Other participants shared Justice’s concerns over the infrastructure for fair trade certification. Jorge Chavez-Tafur, from the Centre for learning on sustainable agriculture (ILEIA), asked “Is it true that fair trade standards are so complicated that companies can’t cope?”
Calls to address standards
It seems the answer is yes. Even from within the movement itself, there were calls to address standards. Merlin Preza, coordinator of Fairtrade Small Producers in Latin America and the Caribbean, said “the problem lies not in meeting standards — of course producers can meet them — the problem is verification”. She explained that poor farmers, who are often illiterate and live in isolated rural areas, often find it very difficult to navigate all the ‘red tape’ involved in registering products and proving where and how products are grown.
“We are asking for simpler — not lower — standards,” said Preza. “They need to be regionally specific because local contexts and cultures can be very different,” she added.
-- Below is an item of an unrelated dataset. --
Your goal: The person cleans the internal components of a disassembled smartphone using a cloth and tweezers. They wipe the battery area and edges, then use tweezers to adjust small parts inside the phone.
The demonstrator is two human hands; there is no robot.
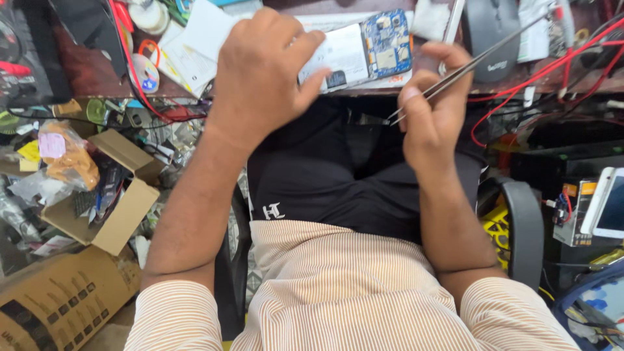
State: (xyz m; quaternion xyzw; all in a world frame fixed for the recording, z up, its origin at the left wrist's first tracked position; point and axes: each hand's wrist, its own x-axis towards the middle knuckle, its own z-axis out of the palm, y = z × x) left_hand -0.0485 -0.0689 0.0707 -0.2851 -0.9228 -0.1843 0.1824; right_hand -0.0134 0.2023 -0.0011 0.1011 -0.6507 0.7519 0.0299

A bigger problem for fair trade — especially as it goes ‘mainstream’ — is competitiveness. Being able to compete with big business has always been a major challenge for small-scale farmers, who have fewer resources, less bargaining power and limited access to the latest technologies.
Big businesses are taking advantage of a scheme that was originally designed for small-scale producers and now compete with those producers, creating a major problem, said Preza.
The room generally agreed that fair trade can’t just be about certification or about getting a fair price. It must include other elements that build capacity and empower small-scale farmers to take control of their lives. That means investing in local communities, supporting education, improving product quality and, above all else, enabling organisation so that poor farmers can gain a stronger position in the market, widen their choices and negotiate better deals.